#### [Records shown]
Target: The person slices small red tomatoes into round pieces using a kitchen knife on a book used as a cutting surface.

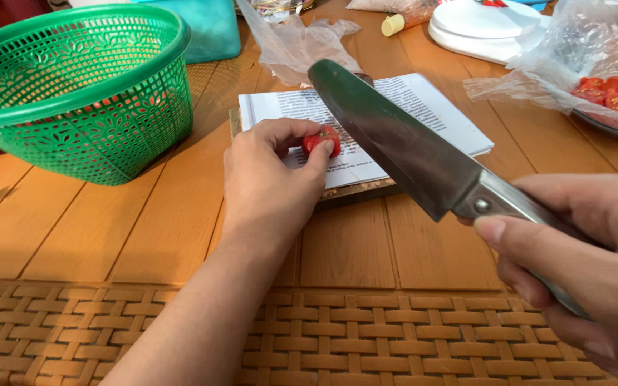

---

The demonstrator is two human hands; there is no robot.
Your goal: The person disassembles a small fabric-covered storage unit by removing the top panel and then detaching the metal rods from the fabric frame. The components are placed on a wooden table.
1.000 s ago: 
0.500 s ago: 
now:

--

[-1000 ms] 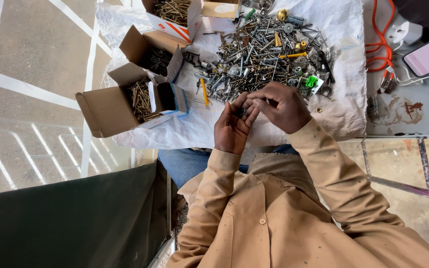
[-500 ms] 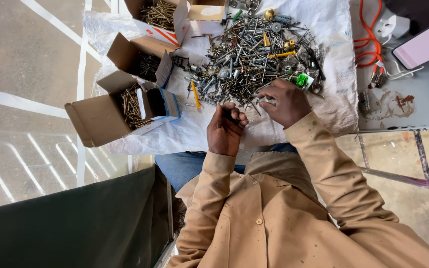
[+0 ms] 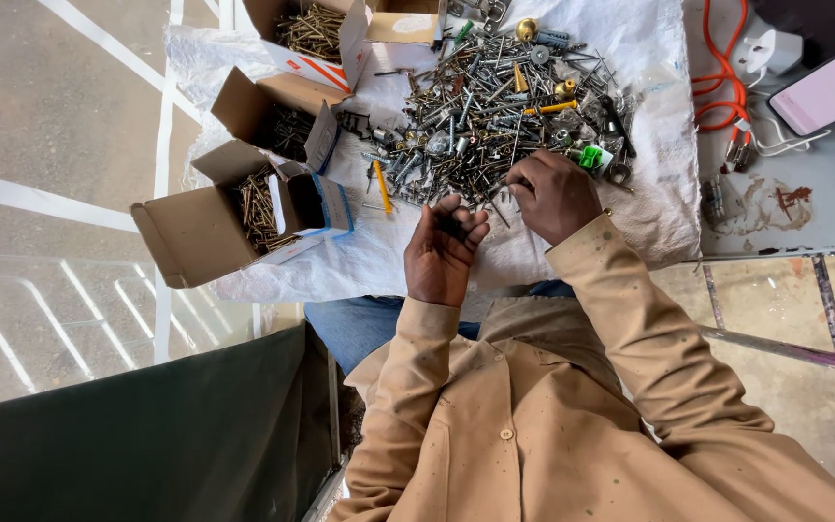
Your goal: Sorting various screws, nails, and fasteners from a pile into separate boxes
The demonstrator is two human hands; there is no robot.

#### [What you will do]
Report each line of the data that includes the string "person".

#### [Answer for the task]
Target: The person slices small red tomatoes into round pieces using a kitchen knife on a book used as a cutting surface.
Your goal: The person disassembles a small fabric-covered storage unit by removing the top panel and then detaching the metal rods from the fabric frame. The components are placed on a wooden table.

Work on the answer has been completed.